— Мам, а долго мы там будем?
— Вот, — не отвечая малому, улыбнулась женщина, — чуть не плачет, так не хочется ему идти в поле. Это Василек такой, а Петрачок у меня хозяин: раз надо, так уж надо, — очень ласково похвалила она своего большенького. Масей не смог не заступиться за Василька и сказал, переводя взгляд с одного на другого:
— Правда, хорошие у тебя мальцы!…
— А, обыкновенные, — махнула рукой Ганна. — Как все дети. С ними когда горя наберешься, а когда так и радости. Это ж только если рассказать кому!… Вот недавно стоят под березой, где аистиха у нас, и плачут. Говорят, жалко аистиху. Сидит на гнезде и летать не хочет. Помрет с голоду. Ну, а мне самой не до этого, дак я и сказала сердито: «А вы затащите ей туда, на березу, еды». Сказала, а сама, дурная голова, пошла в амбар. Думаю, поплачете, да и домой пойдете, никуда не денетесь, сами скоро есть захотите. А тут через час какой прибегает к амбару Листратова внучка, кричит: хлопчик твой больший на березу полез. Ну, мне и стукнуло в голову — дурная же я, дурная! Выходит, сама подбила несмышленышей. Побежала туда, а он уж, мой Петрачок, до середины березы долез с краюхой хлеба за пазухой. Накормить аистиху решил. Еле уговорила, чтобы спустился на землю. Что ты будешь потом делать, вдруг сорвется оттуда и полетит вниз, на корни? Будешь потом волосы на себе рвать, каяться всю жизнь. Вот какие они у меня, еще и правда совсем несмышленыши.
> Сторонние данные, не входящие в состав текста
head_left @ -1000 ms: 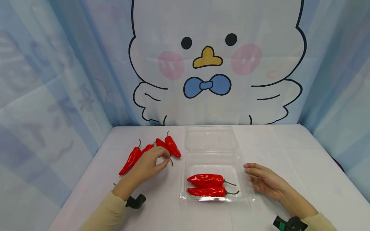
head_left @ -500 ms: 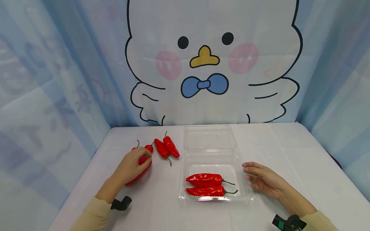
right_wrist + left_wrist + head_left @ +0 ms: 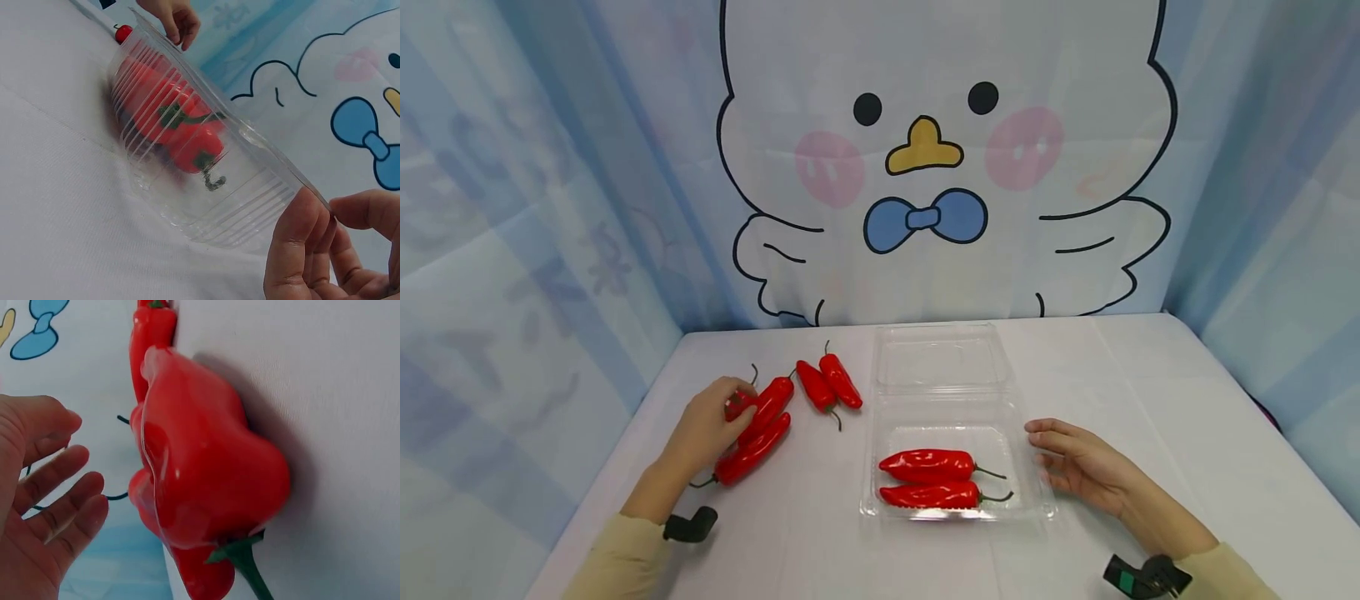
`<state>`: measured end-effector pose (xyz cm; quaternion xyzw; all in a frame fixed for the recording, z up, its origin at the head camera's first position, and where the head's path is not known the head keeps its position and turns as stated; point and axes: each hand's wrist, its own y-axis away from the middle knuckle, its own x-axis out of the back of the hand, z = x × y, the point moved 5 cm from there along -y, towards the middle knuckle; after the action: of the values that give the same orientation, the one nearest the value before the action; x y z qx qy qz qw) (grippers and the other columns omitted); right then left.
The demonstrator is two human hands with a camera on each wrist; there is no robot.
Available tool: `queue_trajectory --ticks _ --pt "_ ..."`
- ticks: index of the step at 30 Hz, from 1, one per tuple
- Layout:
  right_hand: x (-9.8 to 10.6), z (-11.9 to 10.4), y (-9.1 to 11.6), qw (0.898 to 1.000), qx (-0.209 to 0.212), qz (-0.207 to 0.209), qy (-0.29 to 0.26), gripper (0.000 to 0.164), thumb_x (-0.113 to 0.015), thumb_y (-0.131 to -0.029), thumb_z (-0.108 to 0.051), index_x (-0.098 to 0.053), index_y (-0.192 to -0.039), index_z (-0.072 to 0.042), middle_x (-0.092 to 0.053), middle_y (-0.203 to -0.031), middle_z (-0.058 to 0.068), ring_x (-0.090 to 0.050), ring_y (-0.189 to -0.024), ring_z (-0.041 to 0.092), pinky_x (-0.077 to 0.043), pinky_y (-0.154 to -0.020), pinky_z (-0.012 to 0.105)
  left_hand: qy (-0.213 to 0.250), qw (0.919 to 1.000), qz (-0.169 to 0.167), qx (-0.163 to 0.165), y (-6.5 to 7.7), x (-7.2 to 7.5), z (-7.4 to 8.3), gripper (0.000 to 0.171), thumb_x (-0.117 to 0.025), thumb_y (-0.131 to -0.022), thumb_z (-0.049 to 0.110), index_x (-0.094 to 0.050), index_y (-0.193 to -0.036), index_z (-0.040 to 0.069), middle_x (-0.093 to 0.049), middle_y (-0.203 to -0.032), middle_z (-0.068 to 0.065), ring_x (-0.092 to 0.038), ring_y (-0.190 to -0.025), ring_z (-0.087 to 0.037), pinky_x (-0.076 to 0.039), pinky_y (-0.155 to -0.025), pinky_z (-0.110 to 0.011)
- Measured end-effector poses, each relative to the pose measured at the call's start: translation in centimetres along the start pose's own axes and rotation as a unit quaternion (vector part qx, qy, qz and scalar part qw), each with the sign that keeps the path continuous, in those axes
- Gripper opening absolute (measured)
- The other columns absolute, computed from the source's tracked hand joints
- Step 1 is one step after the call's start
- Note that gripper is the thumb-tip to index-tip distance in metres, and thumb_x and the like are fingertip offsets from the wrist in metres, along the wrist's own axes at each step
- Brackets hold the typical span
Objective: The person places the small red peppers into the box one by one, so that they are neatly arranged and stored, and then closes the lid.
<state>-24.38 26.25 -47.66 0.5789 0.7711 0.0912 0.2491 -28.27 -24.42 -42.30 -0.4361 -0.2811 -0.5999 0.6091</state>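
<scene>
My left hand (image 3: 709, 423) hovers over the leftmost of several red chili peppers, its fingers bent and spread. In the left wrist view the hand (image 3: 47, 478) holds nothing, and a large pepper (image 3: 200, 450) fills the middle. A partly hidden pepper (image 3: 740, 406) lies behind the fingers, beside a long one (image 3: 772, 402) and a nearer one (image 3: 752, 452). My right hand (image 3: 1086, 462) pinches the right rim of a clear plastic clamshell container (image 3: 244, 212) between thumb and fingers. Inside the container are two peppers, the farther (image 3: 928, 465) and the nearer (image 3: 928, 496).
Two more peppers, one (image 3: 816, 386) beside another (image 3: 841, 382), lie between the left cluster and the container. The container's raised lid (image 3: 943, 358) folds back toward the printed curtain (image 3: 925, 275). A white cloth (image 3: 820, 533) covers the table.
My left hand has moved left, from the peppers beside the container to the leftmost one, uncovering those it passed. The right hand has stayed at the container's rim.
</scene>
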Motion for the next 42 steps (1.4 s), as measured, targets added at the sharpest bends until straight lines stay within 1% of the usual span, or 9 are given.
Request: queue_trajectory --ticks 6,9,12,17,25,29,33,37,42 --pt "0.0 0.1 -0.1 1.000 0.003 0.005 -0.002 0.010 -0.059 -0.105 -0.019 -0.059 -0.116 -0.018 -0.059 -0.105 -0.005 -0.059 -0.085 0.007 -0.060 -0.072 0.022 -0.013 0.9966 -0.026 0.077 -0.7 0.1 -1.5 0.047 -0.075 -0.092 0.016 -0.054 -0.132 0.001 -0.061 -0.126 -0.022 -0.061 -0.105 -0.036 -0.063 -0.083 -0.046" --pt "0.1 0.2 -0.2 1.000 0.003 0.006 -0.003 0.010 -0.059 -0.106 -0.019 -0.059 -0.116 -0.018 -0.059 -0.105 -0.005 -0.059 -0.084 0.007 -0.059 -0.072 0.022 -0.021 0.9940 -0.039 0.100 -0.8 0.0 -2.2 0.049 -0.073 -0.093 0.016 -0.052 -0.134 -0.003 -0.060 -0.129 -0.025 -0.060 -0.108 -0.038 -0.062 -0.087 -0.049" --pt "0.2 0.3 -0.2 1.000 0.002 0.008 -0.001 0.010 -0.058 -0.106 -0.019 -0.058 -0.116 -0.018 -0.059 -0.104 -0.005 -0.059 -0.084 0.007 -0.059 -0.072 0.022 -0.027 0.9916 -0.054 0.115 -0.8 -0.1 -2.8 0.049 -0.071 -0.094 0.016 -0.052 -0.134 -0.006 -0.060 -0.129 -0.028 -0.061 -0.108 -0.040 -0.061 -0.088 -0.051" --pt "0.1 0.2 -0.2 1.000 0.004 0.005 0.005 0.011 -0.058 -0.106 -0.020 -0.057 -0.117 -0.017 -0.059 -0.104 -0.005 -0.058 -0.085 0.008 -0.059 -0.073 0.022 -0.026 0.9890 -0.073 0.126 -1.0 -0.1 -3.5 0.049 -0.070 -0.094 0.015 -0.052 -0.134 -0.007 -0.059 -0.129 -0.029 -0.060 -0.108 -0.042 -0.061 -0.088 -0.050" --pt "0.0 0.1 -0.3 1.000 0.002 0.010 0.009 0.014 -0.058 -0.106 -0.021 -0.057 -0.119 -0.016 -0.059 -0.104 -0.004 -0.059 -0.085 0.008 -0.060 -0.074 0.022 0.002 0.9846 -0.094 0.148 -0.9 -0.5 -3.8 0.054 -0.076 -0.090 0.019 -0.054 -0.133 -0.006 -0.062 -0.126 -0.028 -0.063 -0.106 -0.039 -0.064 -0.079 -0.044" --pt "0.0 0.1 -0.2 1.000 0.000 0.012 0.008 0.013 -0.059 -0.106 -0.021 -0.057 -0.119 -0.017 -0.060 -0.104 -0.004 -0.060 -0.085 0.008 -0.060 -0.075 0.022 -0.001 0.9855 -0.093 0.142 -0.9 -0.7 -3.8 0.056 -0.075 -0.087 0.017 -0.053 -0.133 -0.006 -0.061 -0.129 -0.029 -0.063 -0.107 -0.039 -0.064 -0.077 -0.043" --pt "0.0 0.1 -0.3 1.000 0.004 0.005 0.005 0.012 -0.058 -0.106 -0.020 -0.057 -0.118 -0.016 -0.061 -0.104 -0.004 -0.060 -0.085 0.007 -0.060 -0.074 0.022 -0.008 0.9865 -0.089 0.137 -0.9 -0.9 -3.9 0.055 -0.072 -0.086 0.017 -0.053 -0.133 -0.005 -0.062 -0.130 -0.029 -0.064 -0.108 -0.041 -0.063 -0.079 -0.045" --pt "0.0 0.1 -0.2 1.000 0.006 0.003 0.006 0.011 -0.058 -0.106 -0.019 -0.057 -0.117 -0.017 -0.061 -0.104 -0.004 -0.059 -0.084 0.007 -0.059 -0.073 0.022 -0.011 0.9859 -0.087 0.142 -0.9 -1.0 -4.0 0.054 -0.071 -0.086 0.017 -0.053 -0.132 -0.005 -0.062 -0.128 -0.030 -0.065 -0.107 -0.041 -0.062 -0.081 -0.046" --pt "-0.1 0.1 -0.2 1.000 0.008 0.002 0.006 0.012 -0.058 -0.106 -0.019 -0.058 -0.118 -0.017 -0.061 -0.105 -0.004 -0.059 -0.085 0.007 -0.060 -0.073 0.022 -0.004 0.9842 -0.087 0.154 -1.0 -1.0 -3.9 0.055 -0.072 -0.085 0.015 -0.051 -0.132 -0.005 -0.063 -0.126 -0.032 -0.065 -0.104 -0.040 -0.063 -0.080 -0.045"
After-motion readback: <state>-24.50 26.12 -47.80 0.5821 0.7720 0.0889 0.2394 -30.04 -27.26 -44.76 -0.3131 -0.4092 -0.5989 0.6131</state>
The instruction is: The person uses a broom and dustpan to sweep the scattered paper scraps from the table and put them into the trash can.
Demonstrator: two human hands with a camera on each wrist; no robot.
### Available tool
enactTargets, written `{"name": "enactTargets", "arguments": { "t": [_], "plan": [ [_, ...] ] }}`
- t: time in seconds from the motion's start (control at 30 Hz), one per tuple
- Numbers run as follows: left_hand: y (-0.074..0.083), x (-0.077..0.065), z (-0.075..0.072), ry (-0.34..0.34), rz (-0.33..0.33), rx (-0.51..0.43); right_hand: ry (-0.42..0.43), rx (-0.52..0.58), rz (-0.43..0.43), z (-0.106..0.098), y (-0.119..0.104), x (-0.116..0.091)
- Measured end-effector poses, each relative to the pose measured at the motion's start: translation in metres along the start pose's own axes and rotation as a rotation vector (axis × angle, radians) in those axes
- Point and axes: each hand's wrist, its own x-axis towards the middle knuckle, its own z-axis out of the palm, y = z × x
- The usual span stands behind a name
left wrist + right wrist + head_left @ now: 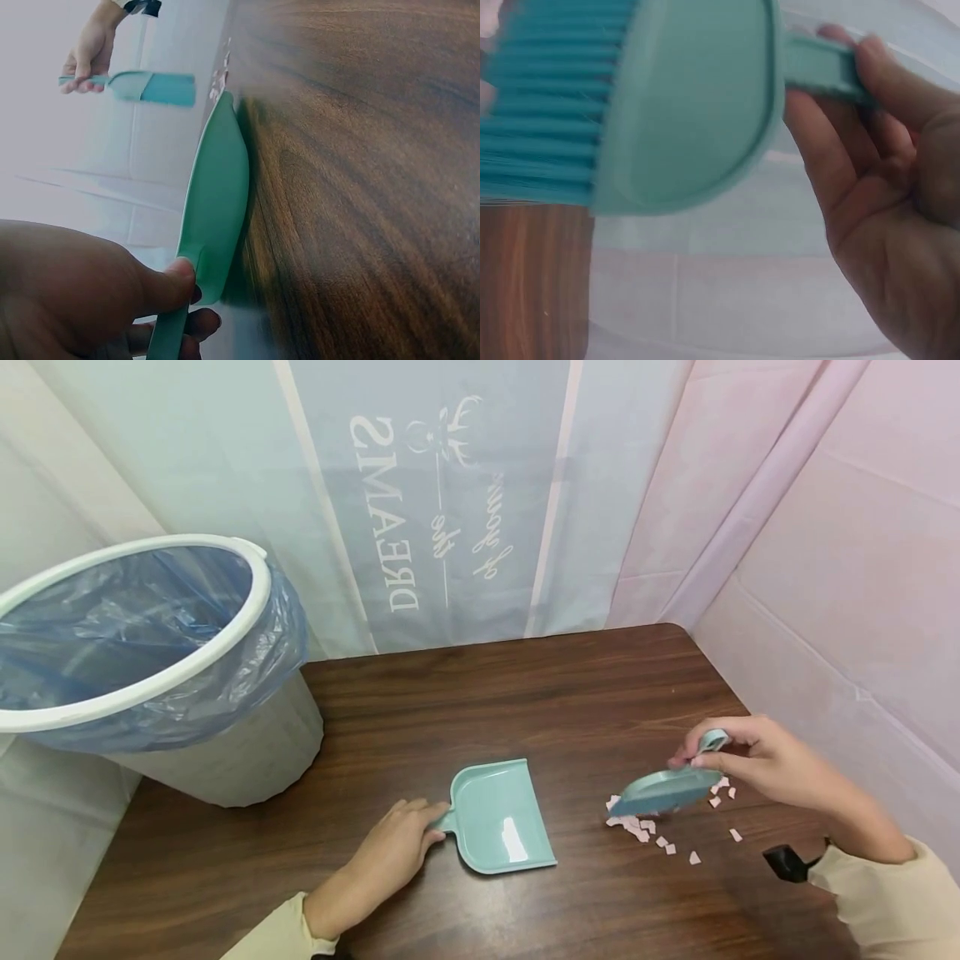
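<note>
A mint-green dustpan lies on the wooden table, its wide edge facing right. My left hand grips its short handle, thumb on top in the left wrist view. On the right, my right hand holds a small hand brush by its handle. Teal bristles point down over scraps of pale pink paper. Several scraps lie in front of the brush and behind it; the brush hides some. Between the dustpan's edge and the scraps is a strip of bare tabletop.
At the left stands a white trash bin lined with a blue plastic bag. A printed curtain hangs behind the dark wooden table. A pale wall covering borders the table on the right.
</note>
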Motion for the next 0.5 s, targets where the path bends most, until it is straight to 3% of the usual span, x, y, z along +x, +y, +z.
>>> {"name": "enactTargets", "arguments": {
  "t": [0.17,0.27,0.5],
  "plan": [
    [0.0,0.0,0.0,-0.004,-0.008,-0.008,-0.151,-0.013,0.075,-0.004,0.0,-0.009],
    [0.0,-0.001,0.0,-0.006,-0.014,-0.007,-0.219,0.03,0.045,-0.002,0.008,-0.011],
    [-0.001,0.0,-0.001,-0.001,0.004,0.008,-0.229,0.025,0.064,0.008,0.021,-0.006]
  ]
}}
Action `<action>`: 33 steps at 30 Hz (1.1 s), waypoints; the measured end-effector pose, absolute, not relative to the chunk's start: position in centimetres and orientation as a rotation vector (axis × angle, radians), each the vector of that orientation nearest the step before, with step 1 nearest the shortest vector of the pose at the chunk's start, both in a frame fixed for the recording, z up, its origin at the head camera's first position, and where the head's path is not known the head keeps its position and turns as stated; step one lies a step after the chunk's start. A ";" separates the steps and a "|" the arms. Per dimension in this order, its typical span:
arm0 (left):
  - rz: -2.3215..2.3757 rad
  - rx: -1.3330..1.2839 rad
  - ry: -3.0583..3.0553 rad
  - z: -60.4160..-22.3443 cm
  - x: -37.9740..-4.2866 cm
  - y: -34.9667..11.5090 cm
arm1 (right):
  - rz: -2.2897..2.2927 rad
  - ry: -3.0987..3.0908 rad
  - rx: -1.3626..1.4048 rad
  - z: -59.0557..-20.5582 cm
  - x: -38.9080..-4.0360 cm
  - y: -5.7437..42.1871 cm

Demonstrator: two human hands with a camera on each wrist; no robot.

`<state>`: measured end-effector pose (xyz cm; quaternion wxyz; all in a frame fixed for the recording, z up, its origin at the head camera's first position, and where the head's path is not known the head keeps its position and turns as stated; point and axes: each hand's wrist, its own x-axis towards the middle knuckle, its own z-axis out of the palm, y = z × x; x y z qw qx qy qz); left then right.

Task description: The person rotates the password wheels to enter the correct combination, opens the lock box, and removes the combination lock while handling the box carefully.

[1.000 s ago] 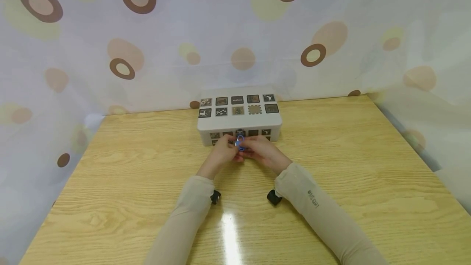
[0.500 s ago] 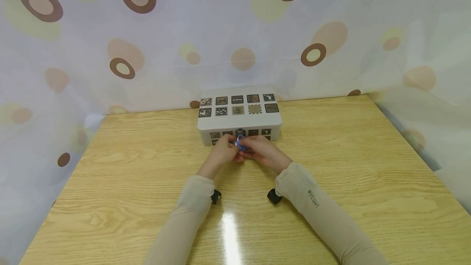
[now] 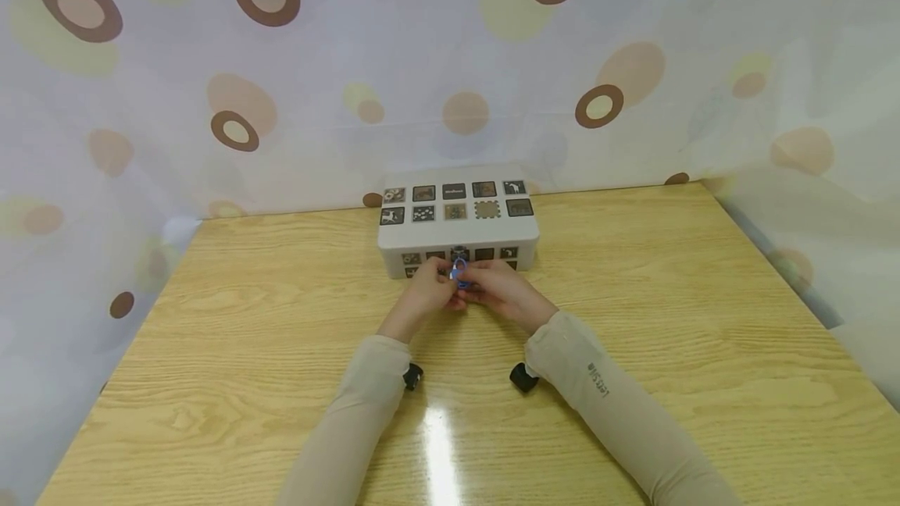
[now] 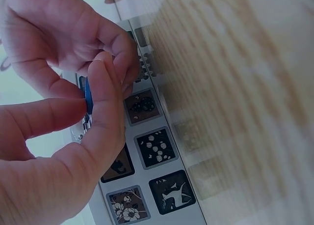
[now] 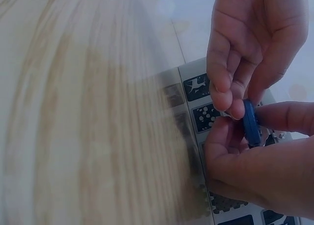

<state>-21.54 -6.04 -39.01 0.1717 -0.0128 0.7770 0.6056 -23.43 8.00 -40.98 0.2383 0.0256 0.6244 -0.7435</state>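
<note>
A small blue padlock (image 3: 459, 275) with a looped shackle is at the front of a white box, just below its metal latch (image 3: 458, 251). Whether the loop passes through the latch is too small to tell. My left hand (image 3: 424, 293) pinches the padlock from the left between thumb and fingers. From the right, my right hand (image 3: 508, 290) pinches it too. In the right wrist view the padlock (image 5: 251, 124) shows its narrow edge between the fingers of both hands. Only a sliver of the padlock (image 4: 88, 96) shows in the left wrist view; fingers hide the rest.
The white box (image 3: 457, 236), lid down and decorated with dark square pictures, stands at the back of the wooden table (image 3: 281, 350). Directly behind it hangs a patterned curtain (image 3: 408, 115), which also runs along both sides of the table.
</note>
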 end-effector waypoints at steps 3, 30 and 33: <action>1.720 -0.031 2.208 -39.1 -21.5 -6.1 | -2.055 1.686 0.102 -40.9 -23.4 7.9; 1.738 -0.031 2.191 -39.0 -21.4 -6.1 | -2.052 1.708 0.076 -41.1 -23.5 7.8; 1.729 -0.037 2.198 -39.0 -21.5 -6.1 | -2.047 1.702 0.091 -41.1 -23.5 7.7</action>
Заберут себе в голову дурь, а ты следи за ними, чтобы беды не натворили.
Передние женщины между тем дошли до конца, до ржаного клина, но не задержались на перекрестке — одни отправились дальше по гутянской дороге, другие свернули вбок, чтобы уже оттуда двинуться каждой по своей полосе.
— Ну что, Денисович, мне тоже туда, — показала Ганна на боковую дорогу. — Пойду глядеть. Может, уцелело немного снопов. В гости тогда придете. Поставлю вот на солод это горелое зерно, в корыте проращу да самогонки нагоню. Буду угощать.
Масей глупо захлопал глазами — мол, самогонки так самогонки, хоть в жизни своей он, кажется, никогда не пил ее и не знал даже вкуса, а потом ускорил шаг, чтобы догнать мать, которая все еще шла со своими кончанскими бабами.
— А что, Ганна эта и правда одна все время живет? — спросил он у матери, когда они наконец остались вдвоем.
— Дак а с кем ей еще быть! — недовольно ответила мать. Масей почувствовал ее недовольство и больше не стал спрашивать.
Скоро они вышли через придорожную канаву на жнивье. У самой дороги копны ночью не загорелись, поэтому жнивье здесь кругом было желтым, без единой черной заплаты. Пожар лютовал посреди клина да ближе к боковой дороге, куда ветер погнал пламя. Но опытному глазу было бы заметно, что начинался пожар не в одном месте, кто-то переносил огонь специально вдоль боковой дороги.